一方で向いていない(あるいはより注意が必要)な部分としては、

  • RDSの管理

    terraform planでは些細な変更と思ってapplyしたらdestroyを共なう再作成が実施されてそれがプロダクションだった、みたいな話がGithubのissuesに書き込まれていました。

    github.com

    の修正で意図せずdestroyされないようにするフラグが導入されたので、0.5では回避できると思われます。

  • EC2インスタンスの管理

    プロジェクトによると思いますが、台数を動的に増減させつつ、それをELB配下に入れたりする場合、インスタンスはterraformに入れることは難しいと思います。ただ、TerraformではAutoScallingを管理できる(らしい)のでそちらで代用できるかもしれません。

    我々のプロジェクトではTerraformでVPC等を管理し、その上で動くインスタンスはすべてOpsWorksで管理しているため、EC2インスタンスはTerraformで管理していません。

  • Route53のHosted Zoneそのものの管理

    最初、Route53のHosted Zoneも"aws_route53_zone"リソースで管理していました。ステージングなのもあり、また当時はリソース単位でtaintできなかったため、EC2インスタンスを再作成するのに terraform destroy をしたところ、Hosted Zoneも消えてしまいました。消えたこと自体は問題ないのですが、ゾーンを再作成するとNSレコードが変更されるため、別部署の人に再度NSレコードを設定してもらうハメになりました。

    この件も今後 prevent_destroy フラグを設定することで防げそうです。ただし、 terraform destroy を必要とする場合はやはりHosted Zoneはidだけ変数として与えるほうがよさそうです。

Terraformの今後

TerraformはVagrant、Packer、Serf、Consul等を開発しているHashiCorp社の最新プロダクトで、個人的にはこれまでの集大成に位置付けられるプロダクトだと認識しています。

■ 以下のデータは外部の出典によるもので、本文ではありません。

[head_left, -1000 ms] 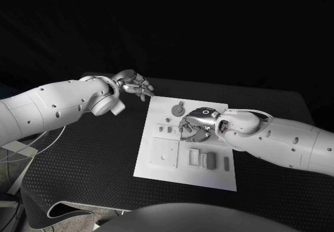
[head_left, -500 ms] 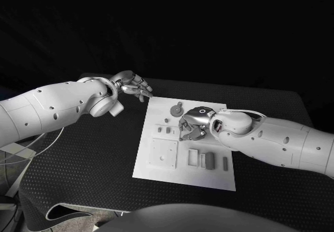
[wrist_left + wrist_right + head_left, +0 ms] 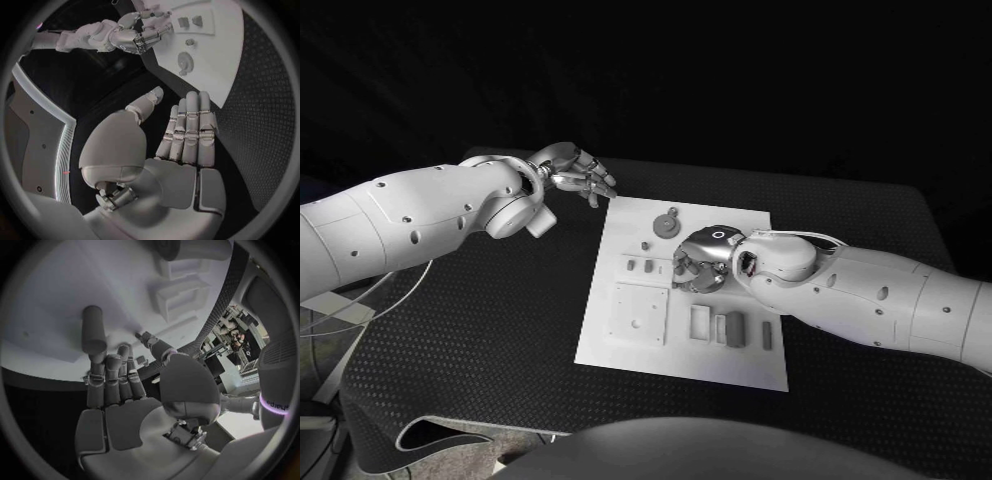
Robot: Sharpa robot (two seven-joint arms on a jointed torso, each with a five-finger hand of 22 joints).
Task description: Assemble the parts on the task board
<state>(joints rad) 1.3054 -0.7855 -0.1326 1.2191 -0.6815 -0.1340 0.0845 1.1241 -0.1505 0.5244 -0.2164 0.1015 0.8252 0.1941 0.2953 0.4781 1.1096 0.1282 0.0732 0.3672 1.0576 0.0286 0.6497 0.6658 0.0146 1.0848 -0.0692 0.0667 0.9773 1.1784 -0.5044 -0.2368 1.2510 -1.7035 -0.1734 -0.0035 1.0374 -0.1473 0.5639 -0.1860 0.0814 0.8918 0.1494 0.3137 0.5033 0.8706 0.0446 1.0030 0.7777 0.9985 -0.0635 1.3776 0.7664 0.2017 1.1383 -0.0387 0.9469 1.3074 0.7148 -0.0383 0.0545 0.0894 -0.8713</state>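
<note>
Hovering right hand [image 3: 702,262] — over task board [image 3: 646,345], left hand [image 3: 577,176] spread

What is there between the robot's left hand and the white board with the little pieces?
Nothing but a strip of bare black table. In the head view the left hand hangs open just off the task board's far corner, and the left wrist view shows the same gap.

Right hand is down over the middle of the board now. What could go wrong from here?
The right hand sits low among small parts on the task board; its fingers could knock the grey peg standing just beyond them. The head view hides the fingertips. The left hand hovers off the board, so nothing steadies it.
</note>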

そのためか、開発は非常に活発で、次のリリースは 0.5.0 が予定されています。 ChangeLogをみると、 1つのプロバイダーに対して複数のインスタンスを設定できるようになります。これはつまり、リージョン違いのAWSリソースを持てることを意味します。まだドキュメントがありませんが、テストケースによると、以下のように書けるようになります。

provider "aws" {
    alias = "west"
    region = "us-west-2"
}
provider "aws" {
    alias = "east"
    region = "us-east-1"
}
resource "aws_instance" "foo" {
    # us-west-2
    provider = "aws.west"
    ami = "ami-4fccb37f"
    instance_type = "m1.small"
}
resource "aws_instance" "bar" {
    # us-east-1
    provider = "aws.east"
    ami = "ami-8c6ea9e4"
    instance_type = "m1.small"
}

すでにVPC設定がterraform化されていれば、別リージョンへの展開も非常に簡単になりそうです。

さいごに

Infrastructure as a Codeで進むべき道はCloudFormationにはなく、Terraformなどのツールにあると思います。 まだ細かなオプションがリソースになかったり(例えばELBでProxy Protocol有効にしたい!!でもまだない)しますが、Goで書かれているので開発に参加しやすいと思います。

これを読んでTerraformを使ってみたくなったと思います(そう願います)。しかし、残念なことに今現在は既存リソースをTerraform管理下に置くことはできません。 そのため、新規構築のタイミングがあればがんばってTerraformをねじ込みましょう!!!!